• _Your task_: The answer is an exact copy of the lines from the one with "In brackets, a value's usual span" to the end of the listing below, pictures left out.

• _Source material_:
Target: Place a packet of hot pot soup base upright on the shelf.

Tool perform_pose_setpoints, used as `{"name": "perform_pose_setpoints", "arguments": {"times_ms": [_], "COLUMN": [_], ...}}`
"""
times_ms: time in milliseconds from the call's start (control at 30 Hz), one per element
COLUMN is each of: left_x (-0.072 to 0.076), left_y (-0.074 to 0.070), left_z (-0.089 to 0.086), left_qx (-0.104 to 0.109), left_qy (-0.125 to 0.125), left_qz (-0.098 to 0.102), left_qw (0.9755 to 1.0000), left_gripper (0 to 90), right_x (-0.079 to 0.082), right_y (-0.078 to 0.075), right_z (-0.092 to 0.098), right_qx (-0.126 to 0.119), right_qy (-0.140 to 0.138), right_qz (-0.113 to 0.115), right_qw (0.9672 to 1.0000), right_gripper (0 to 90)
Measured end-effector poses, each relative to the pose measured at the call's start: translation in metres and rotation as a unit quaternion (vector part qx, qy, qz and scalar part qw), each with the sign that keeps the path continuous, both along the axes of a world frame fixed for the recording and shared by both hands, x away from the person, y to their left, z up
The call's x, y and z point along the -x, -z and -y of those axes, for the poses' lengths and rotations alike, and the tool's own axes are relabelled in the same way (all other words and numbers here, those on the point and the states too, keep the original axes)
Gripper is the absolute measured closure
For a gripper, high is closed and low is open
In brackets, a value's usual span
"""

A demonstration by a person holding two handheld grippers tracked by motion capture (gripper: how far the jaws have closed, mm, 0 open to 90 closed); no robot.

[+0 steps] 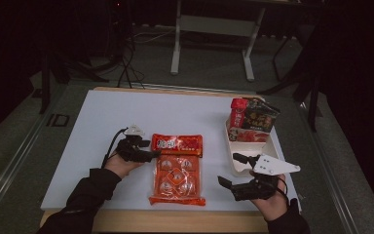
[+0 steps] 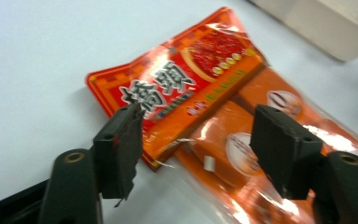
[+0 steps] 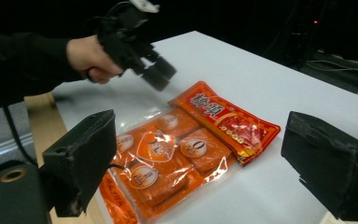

• _Written reply_:
In brackets, a value's usual span
"""

A demonstration by a person holding two handheld grippers tracked by motion capture (gripper: how far the jaws have closed, mm, 0 open to 90 closed); no robot.

[+0 steps] 
[+0 steps] 
[+0 steps] 

The generated output is now complete.